_EXERCISE GOAL:_ For each line in the data below that has the word "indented", copy that line.

== THE DATA ==

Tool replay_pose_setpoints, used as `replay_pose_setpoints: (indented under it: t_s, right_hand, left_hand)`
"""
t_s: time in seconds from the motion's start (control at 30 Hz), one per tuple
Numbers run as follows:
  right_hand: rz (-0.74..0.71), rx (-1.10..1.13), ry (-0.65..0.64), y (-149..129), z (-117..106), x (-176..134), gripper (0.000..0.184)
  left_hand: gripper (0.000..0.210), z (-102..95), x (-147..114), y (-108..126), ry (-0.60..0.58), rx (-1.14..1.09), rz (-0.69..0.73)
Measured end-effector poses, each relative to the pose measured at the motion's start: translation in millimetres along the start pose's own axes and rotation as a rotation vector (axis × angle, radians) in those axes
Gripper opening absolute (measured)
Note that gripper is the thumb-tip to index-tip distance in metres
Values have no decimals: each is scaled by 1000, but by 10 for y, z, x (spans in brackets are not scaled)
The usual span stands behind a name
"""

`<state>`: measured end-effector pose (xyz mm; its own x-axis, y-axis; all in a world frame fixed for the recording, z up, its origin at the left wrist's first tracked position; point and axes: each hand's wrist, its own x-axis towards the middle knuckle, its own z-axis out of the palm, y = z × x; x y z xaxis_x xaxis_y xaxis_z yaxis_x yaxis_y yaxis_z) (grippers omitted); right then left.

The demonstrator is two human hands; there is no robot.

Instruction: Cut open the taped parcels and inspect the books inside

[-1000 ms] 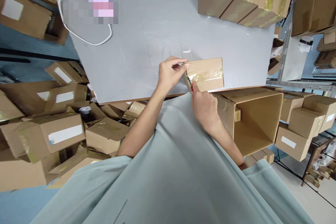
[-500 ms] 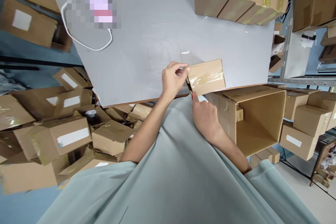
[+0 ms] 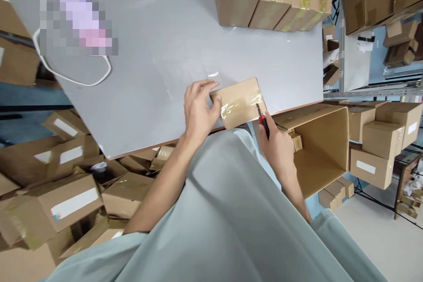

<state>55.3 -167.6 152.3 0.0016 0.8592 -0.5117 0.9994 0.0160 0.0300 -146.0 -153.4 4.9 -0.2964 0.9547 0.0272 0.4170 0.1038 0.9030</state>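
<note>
A small taped cardboard box lies at the near edge of the grey table. My left hand grips its left end, thumb on the near side and fingers at the far corner. In my right hand is a red and black utility knife, held in a closed grip. Its tip is over the right part of the box top, near the shiny tape; whether it touches cannot be made out. A small white scrap rests on the table just beyond the box.
Several taped boxes stand in a row at the table's far right. A large open carton is below the edge at right. Opened cartons pile up at left. A white cable loops near a blurred-out item.
My right hand has moved with the knife from the box's left end to its right end. My left hand has shifted its hold on the left end. The view has also moved.
</note>
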Motion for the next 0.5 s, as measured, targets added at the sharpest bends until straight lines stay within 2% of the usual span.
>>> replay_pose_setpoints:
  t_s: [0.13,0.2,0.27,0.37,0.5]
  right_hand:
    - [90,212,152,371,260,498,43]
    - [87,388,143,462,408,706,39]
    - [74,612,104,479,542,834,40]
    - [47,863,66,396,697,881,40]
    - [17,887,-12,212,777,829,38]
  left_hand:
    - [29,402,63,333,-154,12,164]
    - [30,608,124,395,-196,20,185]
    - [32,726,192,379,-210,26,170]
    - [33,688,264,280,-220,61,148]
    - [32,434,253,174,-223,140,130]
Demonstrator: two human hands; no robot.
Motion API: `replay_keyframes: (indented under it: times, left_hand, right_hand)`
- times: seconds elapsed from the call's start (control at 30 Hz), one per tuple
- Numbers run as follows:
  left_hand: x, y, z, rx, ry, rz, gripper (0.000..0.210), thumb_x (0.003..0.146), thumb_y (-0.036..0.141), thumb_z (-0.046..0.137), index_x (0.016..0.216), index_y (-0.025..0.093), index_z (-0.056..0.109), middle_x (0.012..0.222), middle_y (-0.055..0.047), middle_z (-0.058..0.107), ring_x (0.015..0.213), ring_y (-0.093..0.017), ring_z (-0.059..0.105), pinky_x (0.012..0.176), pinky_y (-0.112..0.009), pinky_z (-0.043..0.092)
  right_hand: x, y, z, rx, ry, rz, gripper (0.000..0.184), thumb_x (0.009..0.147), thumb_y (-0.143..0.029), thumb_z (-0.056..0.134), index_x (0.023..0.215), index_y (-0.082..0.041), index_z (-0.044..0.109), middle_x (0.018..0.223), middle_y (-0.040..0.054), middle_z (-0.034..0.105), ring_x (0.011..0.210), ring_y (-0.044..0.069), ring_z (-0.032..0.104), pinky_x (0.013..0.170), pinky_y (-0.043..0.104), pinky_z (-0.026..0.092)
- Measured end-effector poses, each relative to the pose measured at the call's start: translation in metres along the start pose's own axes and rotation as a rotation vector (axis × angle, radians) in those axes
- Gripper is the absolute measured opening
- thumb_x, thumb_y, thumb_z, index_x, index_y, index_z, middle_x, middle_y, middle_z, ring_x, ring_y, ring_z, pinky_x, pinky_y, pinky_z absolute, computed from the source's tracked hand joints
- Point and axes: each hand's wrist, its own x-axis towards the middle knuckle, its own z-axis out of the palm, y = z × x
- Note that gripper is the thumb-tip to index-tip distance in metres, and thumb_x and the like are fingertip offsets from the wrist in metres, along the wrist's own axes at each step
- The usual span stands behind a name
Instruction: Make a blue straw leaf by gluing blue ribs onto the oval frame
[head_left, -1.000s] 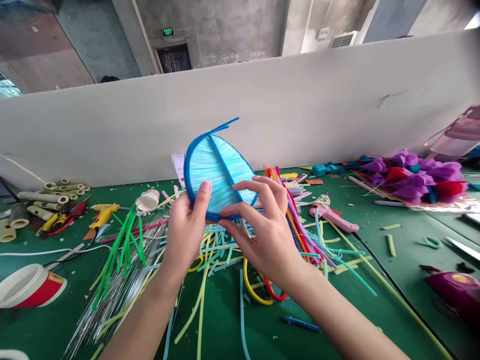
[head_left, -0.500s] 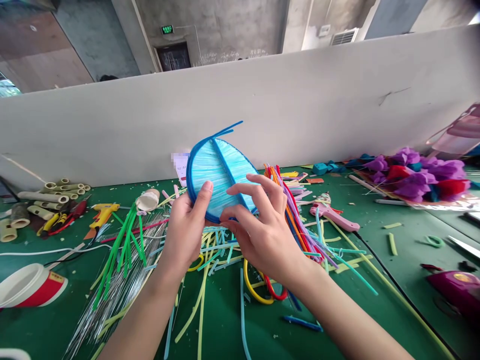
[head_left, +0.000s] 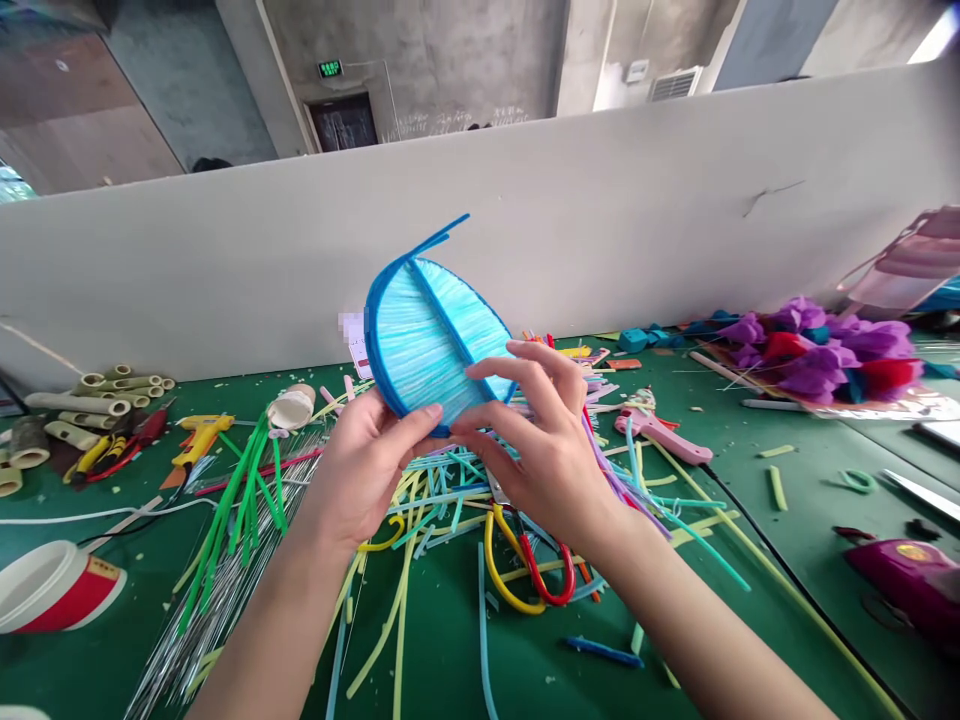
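A leaf-shaped piece made of pipe cleaners [head_left: 420, 335], light blue inside with a dark blue rim and midrib, is held up above the table. Two dark blue stem ends stick out past its top toward the right. My left hand [head_left: 375, 455] grips its lower left edge, thumb on the front face. My right hand [head_left: 536, 430] is at the lower right edge, thumb and index finger pinching the rim, the other fingers bent over the front. Below the hands lie scissors [head_left: 517, 570] with yellow and red handles, among loose pipe cleaners [head_left: 435, 510].
Left are a yellow glue gun [head_left: 201, 440], green pipe cleaners [head_left: 240, 500], thin wires [head_left: 225, 600], bamboo pieces [head_left: 112, 395] and a paper cup [head_left: 64, 585]. Right are a pink hot tool [head_left: 667, 438], purple and red flowers [head_left: 832, 350] and a maroon device [head_left: 911, 585]. A white partition [head_left: 637, 200] stands behind.
The leaf-shaped piece has shifted slightly up and left. My left thumb has slid down from its face toward the lower edge, lying flatter. The right fingers have moved slightly right.
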Motion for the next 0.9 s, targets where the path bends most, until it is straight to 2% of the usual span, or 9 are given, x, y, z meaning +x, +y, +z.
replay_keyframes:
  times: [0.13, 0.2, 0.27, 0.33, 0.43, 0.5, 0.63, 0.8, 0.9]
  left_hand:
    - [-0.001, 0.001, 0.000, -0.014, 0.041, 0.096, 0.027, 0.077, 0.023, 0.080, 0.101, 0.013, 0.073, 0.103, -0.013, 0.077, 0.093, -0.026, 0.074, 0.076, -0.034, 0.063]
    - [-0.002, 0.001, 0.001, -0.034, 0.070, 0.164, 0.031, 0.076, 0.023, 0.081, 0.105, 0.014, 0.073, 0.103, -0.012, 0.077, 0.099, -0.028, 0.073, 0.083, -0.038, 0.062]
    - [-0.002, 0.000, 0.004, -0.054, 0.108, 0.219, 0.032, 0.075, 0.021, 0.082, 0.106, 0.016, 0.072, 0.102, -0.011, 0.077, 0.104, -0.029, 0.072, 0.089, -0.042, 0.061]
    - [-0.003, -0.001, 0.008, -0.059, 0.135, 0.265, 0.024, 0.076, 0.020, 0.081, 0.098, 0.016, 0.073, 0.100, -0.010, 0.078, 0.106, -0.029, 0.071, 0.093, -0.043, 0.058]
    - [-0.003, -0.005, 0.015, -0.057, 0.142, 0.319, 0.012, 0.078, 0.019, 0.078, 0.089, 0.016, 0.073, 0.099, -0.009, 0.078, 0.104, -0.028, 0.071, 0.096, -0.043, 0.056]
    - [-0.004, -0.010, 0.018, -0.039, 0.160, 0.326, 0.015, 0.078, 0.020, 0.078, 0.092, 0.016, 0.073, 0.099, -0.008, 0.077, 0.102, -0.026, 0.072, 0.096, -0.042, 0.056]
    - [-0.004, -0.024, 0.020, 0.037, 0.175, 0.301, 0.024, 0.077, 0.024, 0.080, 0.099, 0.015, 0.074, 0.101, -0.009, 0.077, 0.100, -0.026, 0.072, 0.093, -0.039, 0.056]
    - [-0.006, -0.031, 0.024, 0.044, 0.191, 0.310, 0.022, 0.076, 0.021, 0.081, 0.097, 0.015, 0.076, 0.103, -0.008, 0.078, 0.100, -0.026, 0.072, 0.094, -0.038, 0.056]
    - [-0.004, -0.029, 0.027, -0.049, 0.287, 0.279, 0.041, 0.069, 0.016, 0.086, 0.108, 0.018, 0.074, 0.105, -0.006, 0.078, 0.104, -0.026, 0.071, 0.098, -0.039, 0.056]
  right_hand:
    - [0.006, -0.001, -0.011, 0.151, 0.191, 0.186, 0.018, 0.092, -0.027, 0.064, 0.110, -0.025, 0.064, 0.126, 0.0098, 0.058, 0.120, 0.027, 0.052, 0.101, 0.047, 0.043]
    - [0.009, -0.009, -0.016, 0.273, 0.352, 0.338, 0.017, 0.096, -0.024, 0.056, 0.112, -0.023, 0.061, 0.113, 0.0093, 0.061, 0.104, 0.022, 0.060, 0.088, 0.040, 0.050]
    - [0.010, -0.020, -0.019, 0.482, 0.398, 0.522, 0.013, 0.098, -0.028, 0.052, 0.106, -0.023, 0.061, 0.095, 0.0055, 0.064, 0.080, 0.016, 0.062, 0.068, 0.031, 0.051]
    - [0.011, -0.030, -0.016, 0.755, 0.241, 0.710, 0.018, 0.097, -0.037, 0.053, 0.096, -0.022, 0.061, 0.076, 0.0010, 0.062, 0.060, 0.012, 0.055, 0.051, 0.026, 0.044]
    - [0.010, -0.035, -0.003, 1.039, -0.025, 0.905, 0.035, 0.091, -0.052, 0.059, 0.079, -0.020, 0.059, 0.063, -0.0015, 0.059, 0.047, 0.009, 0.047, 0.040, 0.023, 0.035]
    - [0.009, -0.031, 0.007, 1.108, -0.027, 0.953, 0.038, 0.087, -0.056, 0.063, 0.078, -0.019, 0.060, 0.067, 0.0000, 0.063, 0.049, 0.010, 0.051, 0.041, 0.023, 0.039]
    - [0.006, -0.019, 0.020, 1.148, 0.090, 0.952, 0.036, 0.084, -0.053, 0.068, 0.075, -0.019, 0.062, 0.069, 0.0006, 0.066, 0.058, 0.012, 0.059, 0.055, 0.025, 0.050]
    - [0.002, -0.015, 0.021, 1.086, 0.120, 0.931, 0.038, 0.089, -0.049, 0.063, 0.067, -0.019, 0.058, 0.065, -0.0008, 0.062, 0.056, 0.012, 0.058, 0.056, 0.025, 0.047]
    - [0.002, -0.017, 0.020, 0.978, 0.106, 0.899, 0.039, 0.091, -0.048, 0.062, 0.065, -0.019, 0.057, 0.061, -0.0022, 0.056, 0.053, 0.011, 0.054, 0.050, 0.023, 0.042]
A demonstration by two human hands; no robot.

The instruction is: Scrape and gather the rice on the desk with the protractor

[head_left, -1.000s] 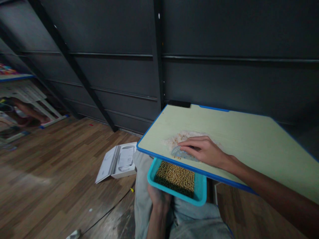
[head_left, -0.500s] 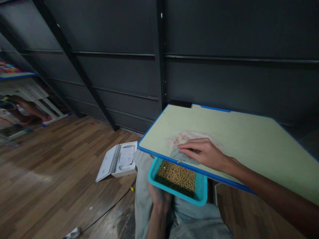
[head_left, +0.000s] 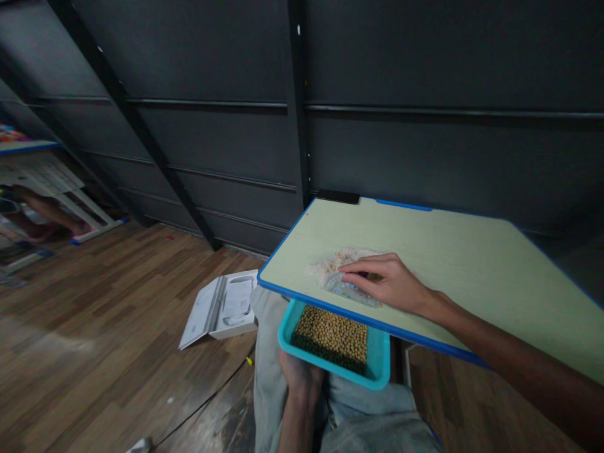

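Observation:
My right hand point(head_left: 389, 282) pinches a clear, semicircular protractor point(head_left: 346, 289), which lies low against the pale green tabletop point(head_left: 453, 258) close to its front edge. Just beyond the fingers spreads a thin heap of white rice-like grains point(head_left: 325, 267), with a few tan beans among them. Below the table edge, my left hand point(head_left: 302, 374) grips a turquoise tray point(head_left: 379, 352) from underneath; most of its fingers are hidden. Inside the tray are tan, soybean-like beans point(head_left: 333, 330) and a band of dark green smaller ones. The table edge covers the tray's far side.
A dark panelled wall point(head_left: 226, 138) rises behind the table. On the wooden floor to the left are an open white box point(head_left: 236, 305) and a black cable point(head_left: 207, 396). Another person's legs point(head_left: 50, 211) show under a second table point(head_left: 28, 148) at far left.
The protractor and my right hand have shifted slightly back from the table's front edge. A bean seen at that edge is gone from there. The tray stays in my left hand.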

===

_YOUR SOLUTION:_
Tool replay_pose_setpoints, used as `replay_pose_setpoints: (indented under it: t_s, right_hand, left_hand)`
Motion API: `replay_keyframes: (indented under it: times, left_hand, right_hand)`

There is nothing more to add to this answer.